Daniel schmunzelte wissend.

»Eigentlich endet sie hier auch nicht. Das hier ist erst der Anfang«, gab er weise zurück.

»Und den haben die beiden allein dir zu verdanken«, lobte Danny seinen Vater unumwunden. All seine Bewunderung gehörte Daniel, dem es durch Beharrlichkeit gelungen war, den emotionalen Panzer seiner Patientin zu durchbrechen und auf diese Weise eine unnötige Operation und Schlimmeres zu verhindern.

Bescheiden, wie er war, wollte Dr. Norden davon jedoch nichts hören.

»Ach was«, winkte er ab. »Ich habe höchstens ein bisschen nachgeholfen. Den Rest hat Franziska schon selbst erledigt. Wenn sie sich nicht freiwillig in psychologische Behandlung begeben hätte, wäre alles umsonst gewesen.«

»Ist es aber nicht«, grinste Danny, ehe er seine Aufmerksamkeit Franziska Weiß widmete, um am Ende nicht der Einzige zu sein, der keinen ordentlichen Schlag hinbekam.

So verging die erste Kursusstunde wie im Flug, und ganz gegen die Erwartung der meisten Teilnehmer gab es jede Menge Grund zum Lachen und Scherzen.

»Dein Schwung hat ausgesehen, als wolltest du den Rasen verprügeln«, grinste Felix seine Schwester Anneka an, die nach ihrer Genesung ebenso mit von der Partie war wie ihr Freund Leon, der aufgrund seiner Bandscheibenoperation allerdings nur Zuschauer war und den Caddy für seine Freundin spielte.

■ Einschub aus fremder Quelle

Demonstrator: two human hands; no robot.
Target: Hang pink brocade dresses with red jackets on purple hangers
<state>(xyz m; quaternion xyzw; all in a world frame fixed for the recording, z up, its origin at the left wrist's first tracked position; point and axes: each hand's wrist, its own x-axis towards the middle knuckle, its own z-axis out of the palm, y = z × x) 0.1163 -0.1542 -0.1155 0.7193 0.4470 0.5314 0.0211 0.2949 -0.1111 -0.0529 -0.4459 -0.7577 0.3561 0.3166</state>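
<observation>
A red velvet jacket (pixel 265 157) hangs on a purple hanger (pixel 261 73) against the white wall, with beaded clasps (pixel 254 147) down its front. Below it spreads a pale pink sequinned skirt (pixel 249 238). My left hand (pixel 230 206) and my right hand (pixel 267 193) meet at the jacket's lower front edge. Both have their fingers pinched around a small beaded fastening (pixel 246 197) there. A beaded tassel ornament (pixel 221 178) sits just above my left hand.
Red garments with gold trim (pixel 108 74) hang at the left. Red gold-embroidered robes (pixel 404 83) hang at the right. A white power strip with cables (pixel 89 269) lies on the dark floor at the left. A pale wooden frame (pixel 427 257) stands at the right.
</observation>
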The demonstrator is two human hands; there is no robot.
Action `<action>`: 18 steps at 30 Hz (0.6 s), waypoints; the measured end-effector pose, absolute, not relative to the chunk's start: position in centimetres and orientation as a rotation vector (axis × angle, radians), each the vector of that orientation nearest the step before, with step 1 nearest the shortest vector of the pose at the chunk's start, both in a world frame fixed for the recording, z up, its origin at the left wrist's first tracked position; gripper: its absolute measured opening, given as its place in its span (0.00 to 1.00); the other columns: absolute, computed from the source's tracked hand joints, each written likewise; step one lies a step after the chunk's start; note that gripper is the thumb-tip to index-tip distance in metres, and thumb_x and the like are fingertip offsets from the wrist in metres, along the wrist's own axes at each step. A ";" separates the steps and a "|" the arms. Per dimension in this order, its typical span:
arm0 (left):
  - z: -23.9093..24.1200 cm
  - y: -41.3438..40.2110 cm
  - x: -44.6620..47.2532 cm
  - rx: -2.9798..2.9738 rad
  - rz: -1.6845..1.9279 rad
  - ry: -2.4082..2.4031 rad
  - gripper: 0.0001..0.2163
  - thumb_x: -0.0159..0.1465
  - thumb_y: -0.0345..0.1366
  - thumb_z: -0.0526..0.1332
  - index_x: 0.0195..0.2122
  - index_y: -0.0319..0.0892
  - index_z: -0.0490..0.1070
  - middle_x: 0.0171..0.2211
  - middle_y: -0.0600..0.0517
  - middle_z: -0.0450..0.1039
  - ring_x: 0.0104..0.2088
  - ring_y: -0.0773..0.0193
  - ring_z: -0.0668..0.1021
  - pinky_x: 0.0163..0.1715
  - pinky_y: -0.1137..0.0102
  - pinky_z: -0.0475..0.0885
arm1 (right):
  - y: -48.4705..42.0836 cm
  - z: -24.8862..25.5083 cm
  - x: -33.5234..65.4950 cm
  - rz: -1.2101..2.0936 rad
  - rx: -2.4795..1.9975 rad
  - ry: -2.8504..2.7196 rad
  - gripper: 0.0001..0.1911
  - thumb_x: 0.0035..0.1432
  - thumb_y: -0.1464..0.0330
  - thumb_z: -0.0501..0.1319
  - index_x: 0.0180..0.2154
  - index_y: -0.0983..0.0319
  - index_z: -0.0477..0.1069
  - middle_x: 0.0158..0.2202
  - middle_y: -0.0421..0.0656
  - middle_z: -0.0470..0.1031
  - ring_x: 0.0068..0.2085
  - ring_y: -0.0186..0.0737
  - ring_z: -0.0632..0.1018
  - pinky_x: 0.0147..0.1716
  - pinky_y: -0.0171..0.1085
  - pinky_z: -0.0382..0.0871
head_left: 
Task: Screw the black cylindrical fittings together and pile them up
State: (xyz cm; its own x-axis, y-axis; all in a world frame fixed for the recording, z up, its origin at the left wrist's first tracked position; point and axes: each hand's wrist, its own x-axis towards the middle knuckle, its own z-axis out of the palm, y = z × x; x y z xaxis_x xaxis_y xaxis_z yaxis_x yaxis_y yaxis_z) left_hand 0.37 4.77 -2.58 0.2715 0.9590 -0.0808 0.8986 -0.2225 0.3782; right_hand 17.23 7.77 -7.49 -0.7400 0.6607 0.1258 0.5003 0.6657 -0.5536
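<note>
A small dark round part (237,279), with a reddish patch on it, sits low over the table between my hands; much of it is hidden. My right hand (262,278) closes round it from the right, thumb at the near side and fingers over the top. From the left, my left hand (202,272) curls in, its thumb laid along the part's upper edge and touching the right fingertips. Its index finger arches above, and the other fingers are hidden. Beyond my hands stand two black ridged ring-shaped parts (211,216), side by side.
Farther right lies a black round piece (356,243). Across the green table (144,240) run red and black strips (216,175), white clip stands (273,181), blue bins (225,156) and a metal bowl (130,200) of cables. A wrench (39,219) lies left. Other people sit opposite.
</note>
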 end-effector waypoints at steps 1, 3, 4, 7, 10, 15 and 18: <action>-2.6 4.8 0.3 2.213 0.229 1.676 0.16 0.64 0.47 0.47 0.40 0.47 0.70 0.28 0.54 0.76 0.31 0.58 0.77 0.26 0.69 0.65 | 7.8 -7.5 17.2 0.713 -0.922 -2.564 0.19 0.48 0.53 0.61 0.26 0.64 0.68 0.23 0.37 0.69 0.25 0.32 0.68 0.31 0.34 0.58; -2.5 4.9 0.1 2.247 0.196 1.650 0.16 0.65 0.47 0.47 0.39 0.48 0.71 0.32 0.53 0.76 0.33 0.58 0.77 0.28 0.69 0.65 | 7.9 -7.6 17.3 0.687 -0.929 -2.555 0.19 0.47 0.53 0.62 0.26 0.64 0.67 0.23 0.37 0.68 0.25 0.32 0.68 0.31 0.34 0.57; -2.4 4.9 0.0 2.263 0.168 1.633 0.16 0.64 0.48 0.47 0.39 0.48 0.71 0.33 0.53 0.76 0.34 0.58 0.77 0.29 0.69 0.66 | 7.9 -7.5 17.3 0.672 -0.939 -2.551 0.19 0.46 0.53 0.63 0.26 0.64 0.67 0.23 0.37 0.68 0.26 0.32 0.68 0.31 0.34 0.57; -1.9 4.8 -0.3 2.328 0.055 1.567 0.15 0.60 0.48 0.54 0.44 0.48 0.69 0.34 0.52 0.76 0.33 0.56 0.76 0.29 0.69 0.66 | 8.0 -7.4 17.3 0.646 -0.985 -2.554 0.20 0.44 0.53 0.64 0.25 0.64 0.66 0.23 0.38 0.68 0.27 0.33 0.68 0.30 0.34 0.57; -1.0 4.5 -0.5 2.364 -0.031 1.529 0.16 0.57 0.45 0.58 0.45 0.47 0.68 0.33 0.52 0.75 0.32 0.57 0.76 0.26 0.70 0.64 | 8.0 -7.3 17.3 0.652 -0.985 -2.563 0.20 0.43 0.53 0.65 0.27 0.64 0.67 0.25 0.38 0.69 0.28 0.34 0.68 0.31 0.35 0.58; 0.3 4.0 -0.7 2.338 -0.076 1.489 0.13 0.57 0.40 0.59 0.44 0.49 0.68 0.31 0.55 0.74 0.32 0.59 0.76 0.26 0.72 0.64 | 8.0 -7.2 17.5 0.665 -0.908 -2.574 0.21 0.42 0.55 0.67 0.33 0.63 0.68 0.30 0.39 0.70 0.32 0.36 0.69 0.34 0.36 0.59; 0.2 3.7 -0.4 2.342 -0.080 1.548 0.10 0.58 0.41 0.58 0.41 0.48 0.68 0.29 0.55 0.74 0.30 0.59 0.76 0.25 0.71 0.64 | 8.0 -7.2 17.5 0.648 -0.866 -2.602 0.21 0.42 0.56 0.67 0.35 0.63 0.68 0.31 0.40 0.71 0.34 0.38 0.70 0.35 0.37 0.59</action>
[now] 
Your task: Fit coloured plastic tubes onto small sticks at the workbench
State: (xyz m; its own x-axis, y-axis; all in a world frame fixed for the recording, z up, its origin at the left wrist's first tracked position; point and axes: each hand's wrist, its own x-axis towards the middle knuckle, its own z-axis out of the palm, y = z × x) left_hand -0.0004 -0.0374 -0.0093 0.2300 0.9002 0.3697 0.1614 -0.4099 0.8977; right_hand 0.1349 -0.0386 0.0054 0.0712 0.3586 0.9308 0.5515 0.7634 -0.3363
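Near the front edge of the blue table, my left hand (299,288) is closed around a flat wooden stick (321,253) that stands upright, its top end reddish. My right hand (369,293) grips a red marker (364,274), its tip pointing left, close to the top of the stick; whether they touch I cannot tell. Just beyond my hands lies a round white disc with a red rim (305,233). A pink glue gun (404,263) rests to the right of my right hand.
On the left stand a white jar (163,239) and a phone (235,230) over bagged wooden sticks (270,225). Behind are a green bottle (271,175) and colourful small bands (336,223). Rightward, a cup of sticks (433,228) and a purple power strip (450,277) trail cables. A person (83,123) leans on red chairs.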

»Sei bloß still!«, gab Anneka zurück. »Nur weil du ausnahmsweise mal nur den Ball und nicht auch noch gleich den Halter weggeschlagen hast, brauchst du dir noch lange nichts einzubilden«, konterte sie schlagfertig und lächelte ihren Bruder engelsgleich an. »Aber wir wissen ja, dass auch ein blindes Huhn manchmal ein Korn findet.«

»Nana, das sind ja echte Liebeserklärungen, die ihr beiden da wieder mal tauscht.« Unbemerkt war Janine zu den Geschwistern getreten. Sie hatte es übernommen, die Fragebögen zu Rolands Studie zu verteilen. Gemeinsam mit Wendy würde sie sie am Schluss auswerten.

»Bis einer weint, hat Mum früher immer gesagt«, erinnerte sich Felix belustigt an längst vergangene Zeiten.

»Ihr habt wirklich eine kluge Mutter«, lobte Janine die Frau ihres Chefs überschwänglich. »Aber damit nicht doch noch Tränen fließen, füllt ihr jetzt bitte diesen Fragebogen aus. Aber nicht schwindeln!«, mahnte sie mit erhobenem Zeigefinger, teilte die Bögen aus und ging dann zwei Schritte weiter zu Daniel und Fee. Auch ihnen teilte sie die Unterlagen aus, und Dr. Norden musste immer noch lachen, wenn er an das Missverständnis dachte, das ihn kurzfristig von seinem Freund Roland Holzapfel getrennt hatte.

»Ich schäme mich immer noch, wenn ich daran denke, dass ich Roland Vielweiberei unterstellt habe«, raunte Daniel seiner Frau zu. »Wenn ich geahnt hätte, dass es sich um eine Studie zum Thema Bandscheibengesundheit und Golf handelt …« Während er ungläubig den Kopf schüttelte, schwebte das Ende des Satzes in der Luft.

»Du wirst dich wohl an den Gedanken gewöhnen müssen, dass du zwar nahezu perfekt, aber immer noch nicht vollkommen unfehlbar bist«, gab Fee schmunzelnd zurück und küsste ihren Mann auf den Mund, bevor er die richtigen Worte gefunden hatte, um näher über diese liebevolle Gemeinheit nachzudenken.